§ **GOAL OF THE EXERCISE**: Go through the entries below from the first line and transcribe each one exactly, ending with the line that contains "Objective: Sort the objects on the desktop".

§ **EXERCISE MATERIALS**:
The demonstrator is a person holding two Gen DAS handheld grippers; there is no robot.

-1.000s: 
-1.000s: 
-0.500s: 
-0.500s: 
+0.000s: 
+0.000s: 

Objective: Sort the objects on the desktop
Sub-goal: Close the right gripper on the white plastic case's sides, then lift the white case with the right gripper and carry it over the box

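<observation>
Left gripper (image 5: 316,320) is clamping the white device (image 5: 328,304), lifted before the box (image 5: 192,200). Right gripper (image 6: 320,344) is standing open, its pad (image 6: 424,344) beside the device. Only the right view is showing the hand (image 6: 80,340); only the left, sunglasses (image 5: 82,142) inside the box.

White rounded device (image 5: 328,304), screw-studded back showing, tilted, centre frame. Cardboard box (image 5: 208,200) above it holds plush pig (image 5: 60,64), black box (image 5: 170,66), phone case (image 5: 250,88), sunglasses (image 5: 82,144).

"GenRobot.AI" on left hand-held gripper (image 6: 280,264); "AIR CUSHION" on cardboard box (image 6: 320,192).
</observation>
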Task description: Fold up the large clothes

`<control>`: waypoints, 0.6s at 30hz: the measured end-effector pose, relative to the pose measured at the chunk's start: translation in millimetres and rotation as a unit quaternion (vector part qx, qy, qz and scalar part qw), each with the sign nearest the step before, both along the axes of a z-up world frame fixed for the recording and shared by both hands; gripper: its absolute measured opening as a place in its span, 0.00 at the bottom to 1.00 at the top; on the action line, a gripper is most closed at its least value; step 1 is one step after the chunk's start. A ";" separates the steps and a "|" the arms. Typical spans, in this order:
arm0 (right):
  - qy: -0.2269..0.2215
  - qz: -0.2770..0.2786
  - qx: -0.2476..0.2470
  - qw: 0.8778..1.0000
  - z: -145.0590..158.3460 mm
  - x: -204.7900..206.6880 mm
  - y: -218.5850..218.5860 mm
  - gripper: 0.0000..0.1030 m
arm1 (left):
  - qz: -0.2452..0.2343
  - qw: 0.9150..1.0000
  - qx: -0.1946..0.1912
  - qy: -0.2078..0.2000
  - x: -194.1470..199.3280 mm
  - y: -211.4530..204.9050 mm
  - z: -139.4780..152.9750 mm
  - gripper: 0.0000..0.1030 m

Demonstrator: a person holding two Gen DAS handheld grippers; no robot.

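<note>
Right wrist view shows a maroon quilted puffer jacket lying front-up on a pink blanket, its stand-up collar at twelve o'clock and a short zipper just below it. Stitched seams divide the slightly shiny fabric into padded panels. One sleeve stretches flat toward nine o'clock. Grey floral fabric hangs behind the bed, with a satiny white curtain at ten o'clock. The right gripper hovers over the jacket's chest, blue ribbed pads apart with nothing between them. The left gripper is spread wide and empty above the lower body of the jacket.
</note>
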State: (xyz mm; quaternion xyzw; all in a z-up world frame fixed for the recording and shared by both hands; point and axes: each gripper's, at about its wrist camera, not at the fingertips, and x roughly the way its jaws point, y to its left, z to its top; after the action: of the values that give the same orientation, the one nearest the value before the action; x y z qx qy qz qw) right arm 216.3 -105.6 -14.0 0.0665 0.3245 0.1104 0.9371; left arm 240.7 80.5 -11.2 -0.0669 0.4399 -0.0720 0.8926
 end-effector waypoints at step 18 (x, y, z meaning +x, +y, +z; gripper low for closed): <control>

§ **FINAL ANSWER**:
The demonstrator is a person holding two Gen DAS handheld grippers; there is no robot.

-1.000s: 
-1.000s: 
-0.500s: 
-0.500s: 
+0.000s: 
+0.000s: 

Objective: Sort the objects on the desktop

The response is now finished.